_Instructions for the task_: Copy exactly the lines from the start of the material through the line with "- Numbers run". Pictures stay out of the copy.

_Supplied data_:
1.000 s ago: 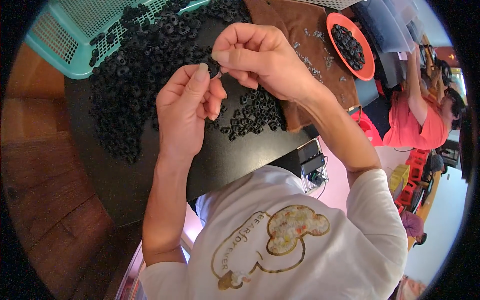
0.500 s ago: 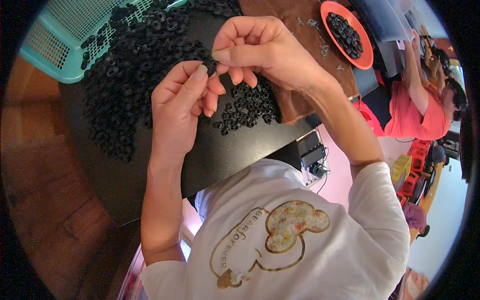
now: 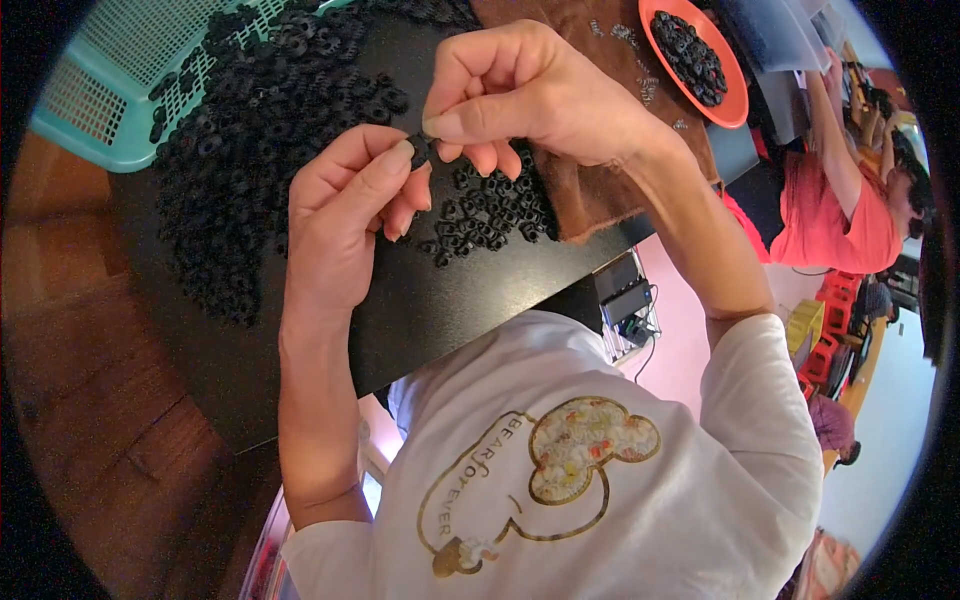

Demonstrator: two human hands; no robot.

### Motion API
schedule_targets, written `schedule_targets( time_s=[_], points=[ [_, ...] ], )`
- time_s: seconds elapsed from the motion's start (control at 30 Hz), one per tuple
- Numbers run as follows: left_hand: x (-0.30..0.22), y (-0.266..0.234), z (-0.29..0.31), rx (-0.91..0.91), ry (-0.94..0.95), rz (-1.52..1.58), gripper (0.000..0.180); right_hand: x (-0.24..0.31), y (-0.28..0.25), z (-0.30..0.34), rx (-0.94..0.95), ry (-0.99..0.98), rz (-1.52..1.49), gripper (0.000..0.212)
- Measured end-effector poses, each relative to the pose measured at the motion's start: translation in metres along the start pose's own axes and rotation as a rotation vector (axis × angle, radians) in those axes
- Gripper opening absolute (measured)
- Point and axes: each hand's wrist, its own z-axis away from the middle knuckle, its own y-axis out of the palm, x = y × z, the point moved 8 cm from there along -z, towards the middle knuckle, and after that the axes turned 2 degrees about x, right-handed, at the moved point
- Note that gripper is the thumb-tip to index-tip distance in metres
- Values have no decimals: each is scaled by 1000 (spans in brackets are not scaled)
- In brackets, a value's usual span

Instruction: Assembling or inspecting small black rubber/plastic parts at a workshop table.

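Head view: a dark bench point(image 3: 430, 320) with a curved edge runs in front of a person in a white printed T-shirt. Across its left part spreads a wide heap of black parts point(image 3: 220, 200), reaching up into a teal mesh basket point(image 3: 75, 140) at the upper left. Right of centre lies a brown cloth point(image 3: 600, 195), and past it, near the upper right, sits a clear plastic bin point(image 3: 765, 35). Above the bench the two bare hands meet, close together. The right hand point(image 3: 520, 90) has its thumb and forefinger tips pressed together; whether anything is clamped between them cannot be told. The left hand point(image 3: 340, 215) has its thumb and forefinger closed on a small piece, its other fingers curled beneath. An orange plate point(image 3: 738, 90) beside the cloth carries a mound of black pieces point(image 3: 690, 60). Below the right hand, a loose cluster of black rings point(image 3: 490, 215) lies next to the cloth's edge. Tiny silvery coils point(image 3: 648, 85) are scattered on the cloth. Smallest is the black part point(image 3: 420, 152) at the left fingertips, just under the right thumb.
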Motion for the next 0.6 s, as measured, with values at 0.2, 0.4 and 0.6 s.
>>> schedule_targets(
  time_s=[0.2,0.4,0.6],
  points=[
    [2,-2,1,12,-67,13,18,2,4,1,26,8,52,8],
    [0,0,1,43,-51,-8,18,-3,5,4,61,40,19,7],
    [-1,2,2,67,-52,2,20,-4,7,5,82,52,-17,7]
  ],
)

_Your solution_:
1.000 s ago: 
0.500 s ago: 
now: 

Demonstrator: two human hands; no robot.

### Motion API
schedule_targets, written `schedule_targets( time_s=[_], points=[ [_, ...] ], )`
- time_s: seconds elapsed from the motion's start (control at 30 Hz), one per tuple
- Numbers run as follows: left_hand: x (-0.30..0.22), y (-0.266..0.234), z (-0.29..0.31), rx (-0.91..0.91), ry (-0.94..0.95), rz (-1.52..1.58), gripper (0.000..0.180); right_hand: x (-0.24..0.31), y (-0.28..0.25), z (-0.30..0.34), rx (-0.94..0.95), ry (-0.99..0.98), rz (-1.52..1.49), gripper (0.000..0.212)

Now the answer is complete.